MMDetection Custom Config

When creating an MMDetection model, the model config object is stored in model.cfg and the pretrained weight file path is stored in model.weights_path. In order to update model config attribute, you need to create an cfg_options dictionary:

Example: Changing loss weights for loss_bbox and loss_cls

You can pass the cfg_options argument when creation a model

model_type = models.mmdet.retinanet
backbone = model_type.backbones.resnet50_fpn_1x
'cfg_options' = { 
  'model.bbox_head.loss_bbox.loss_weight': 2,
  'model.bbox_head.loss_cls.loss_weight': 0.8 }

# Passing cfg_options to the `model()` method to update loss weights
model = model_type.model(backbone=backbone(pretrained=True), num_classes=len(parser.class_map), cfg_options=cfg_options)

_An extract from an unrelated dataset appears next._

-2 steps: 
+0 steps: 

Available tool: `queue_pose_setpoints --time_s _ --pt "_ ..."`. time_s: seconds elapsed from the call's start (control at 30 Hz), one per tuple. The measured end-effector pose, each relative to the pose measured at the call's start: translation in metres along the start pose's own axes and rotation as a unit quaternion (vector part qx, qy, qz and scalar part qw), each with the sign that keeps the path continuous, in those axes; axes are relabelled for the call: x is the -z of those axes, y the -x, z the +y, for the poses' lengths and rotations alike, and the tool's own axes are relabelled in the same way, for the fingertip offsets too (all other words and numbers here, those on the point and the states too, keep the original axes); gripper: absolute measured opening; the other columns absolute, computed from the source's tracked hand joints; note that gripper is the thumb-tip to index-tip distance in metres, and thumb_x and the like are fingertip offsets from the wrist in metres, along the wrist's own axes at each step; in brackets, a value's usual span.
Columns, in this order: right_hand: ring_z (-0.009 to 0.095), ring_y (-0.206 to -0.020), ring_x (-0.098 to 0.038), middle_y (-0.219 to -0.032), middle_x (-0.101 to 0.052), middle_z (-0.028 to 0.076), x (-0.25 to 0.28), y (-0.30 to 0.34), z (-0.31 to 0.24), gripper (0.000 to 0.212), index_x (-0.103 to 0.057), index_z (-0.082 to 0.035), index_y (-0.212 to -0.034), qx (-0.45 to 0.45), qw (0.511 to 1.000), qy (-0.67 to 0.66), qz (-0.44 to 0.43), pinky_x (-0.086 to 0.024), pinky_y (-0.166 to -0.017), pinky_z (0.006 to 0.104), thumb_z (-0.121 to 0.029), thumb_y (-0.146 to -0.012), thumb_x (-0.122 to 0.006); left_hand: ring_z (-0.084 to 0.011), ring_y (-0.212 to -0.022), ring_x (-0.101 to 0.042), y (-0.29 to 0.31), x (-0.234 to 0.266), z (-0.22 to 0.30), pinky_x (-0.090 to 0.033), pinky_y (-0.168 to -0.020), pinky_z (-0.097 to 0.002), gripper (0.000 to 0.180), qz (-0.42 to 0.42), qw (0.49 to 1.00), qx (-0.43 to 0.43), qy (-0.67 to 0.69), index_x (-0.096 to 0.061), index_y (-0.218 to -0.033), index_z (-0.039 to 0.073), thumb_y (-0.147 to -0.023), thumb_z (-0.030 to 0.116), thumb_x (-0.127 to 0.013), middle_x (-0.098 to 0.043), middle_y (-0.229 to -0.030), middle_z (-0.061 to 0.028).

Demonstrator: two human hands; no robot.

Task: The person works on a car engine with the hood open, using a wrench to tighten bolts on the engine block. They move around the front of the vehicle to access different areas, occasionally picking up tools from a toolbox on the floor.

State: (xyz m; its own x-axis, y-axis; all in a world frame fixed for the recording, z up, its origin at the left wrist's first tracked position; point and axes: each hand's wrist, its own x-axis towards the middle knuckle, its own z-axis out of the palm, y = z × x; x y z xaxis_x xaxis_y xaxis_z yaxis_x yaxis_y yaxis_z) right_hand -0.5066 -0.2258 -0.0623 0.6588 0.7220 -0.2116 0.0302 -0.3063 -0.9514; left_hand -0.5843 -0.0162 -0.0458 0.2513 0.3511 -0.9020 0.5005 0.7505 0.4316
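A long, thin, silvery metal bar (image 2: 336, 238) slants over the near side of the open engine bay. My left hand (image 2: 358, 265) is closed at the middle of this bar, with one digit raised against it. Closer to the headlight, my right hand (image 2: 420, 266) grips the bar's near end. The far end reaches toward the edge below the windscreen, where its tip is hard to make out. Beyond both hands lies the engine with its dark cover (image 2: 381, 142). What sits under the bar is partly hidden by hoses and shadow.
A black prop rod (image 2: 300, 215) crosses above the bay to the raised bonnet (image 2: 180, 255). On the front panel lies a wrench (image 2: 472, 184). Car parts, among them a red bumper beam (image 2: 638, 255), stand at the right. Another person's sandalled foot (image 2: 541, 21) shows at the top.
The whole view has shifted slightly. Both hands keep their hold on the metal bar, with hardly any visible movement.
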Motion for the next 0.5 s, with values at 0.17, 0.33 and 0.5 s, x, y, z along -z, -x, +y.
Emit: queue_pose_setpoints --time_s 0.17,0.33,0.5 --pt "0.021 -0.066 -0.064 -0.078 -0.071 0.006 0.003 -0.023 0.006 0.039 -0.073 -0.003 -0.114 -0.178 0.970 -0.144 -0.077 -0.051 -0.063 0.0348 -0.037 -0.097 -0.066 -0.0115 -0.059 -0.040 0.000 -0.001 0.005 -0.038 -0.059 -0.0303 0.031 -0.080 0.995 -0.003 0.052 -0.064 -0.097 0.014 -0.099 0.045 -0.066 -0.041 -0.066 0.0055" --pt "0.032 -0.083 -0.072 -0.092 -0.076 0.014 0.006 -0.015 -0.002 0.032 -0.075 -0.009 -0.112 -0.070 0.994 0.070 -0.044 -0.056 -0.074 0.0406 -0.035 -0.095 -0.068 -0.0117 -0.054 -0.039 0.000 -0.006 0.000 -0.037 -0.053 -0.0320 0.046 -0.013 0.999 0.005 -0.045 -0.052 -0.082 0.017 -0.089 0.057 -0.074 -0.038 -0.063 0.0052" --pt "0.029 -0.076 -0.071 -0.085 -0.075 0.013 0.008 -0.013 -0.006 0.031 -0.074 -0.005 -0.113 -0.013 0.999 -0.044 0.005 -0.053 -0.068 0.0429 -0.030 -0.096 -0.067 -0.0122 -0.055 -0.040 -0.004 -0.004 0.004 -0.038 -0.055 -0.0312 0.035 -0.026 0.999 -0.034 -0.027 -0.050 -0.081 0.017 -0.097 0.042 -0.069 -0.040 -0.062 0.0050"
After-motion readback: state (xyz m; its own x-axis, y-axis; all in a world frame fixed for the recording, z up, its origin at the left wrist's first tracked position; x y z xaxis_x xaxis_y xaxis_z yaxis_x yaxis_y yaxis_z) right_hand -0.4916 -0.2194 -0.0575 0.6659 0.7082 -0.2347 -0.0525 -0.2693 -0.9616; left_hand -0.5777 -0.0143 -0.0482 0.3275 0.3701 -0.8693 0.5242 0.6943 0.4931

Install IceVision and IceData

The following downloads and runs a short shell script. The script installs IceVision, IceData, the MMDetection library, and Yolo v5 as well as the fastai and pytorch lightning engines.

Install from pypi...

# Torch - Torchvision - IceVision - IceData - MMDetection - YOLOv5 - EfficientDet Installation
!wget https://raw.githubusercontent.com/airctic/icevision/master/icevision_install.sh

# Choose your installation target: cuda11 or cuda10 or cpu
!bash icevision_install.sh cuda11

... or from icevision master

# # Torch - Torchvision - IceVision - IceData - MMDetection - YOLOv5 - EfficientDet Installation
# !wget https://raw.githubusercontent.com/airctic/icevision/master/icevision_install.sh

# # Choose your installation target: cuda11 or cuda10 or cpu
# !bash icevision_install.sh cuda11 master
# Restart kernel after installation
import IPython
IPython.Application.instance().kernel.do_shutdown(True)

Imports

All of the IceVision components can be easily imported with a single line.

from icevision.all import *

Download and prepare a dataset

Now we can start by downloading the Fridge Objects dataset. This tiny dataset contains 134 images of 4 classes: - can, - carton, - milk bottle, - water bottle.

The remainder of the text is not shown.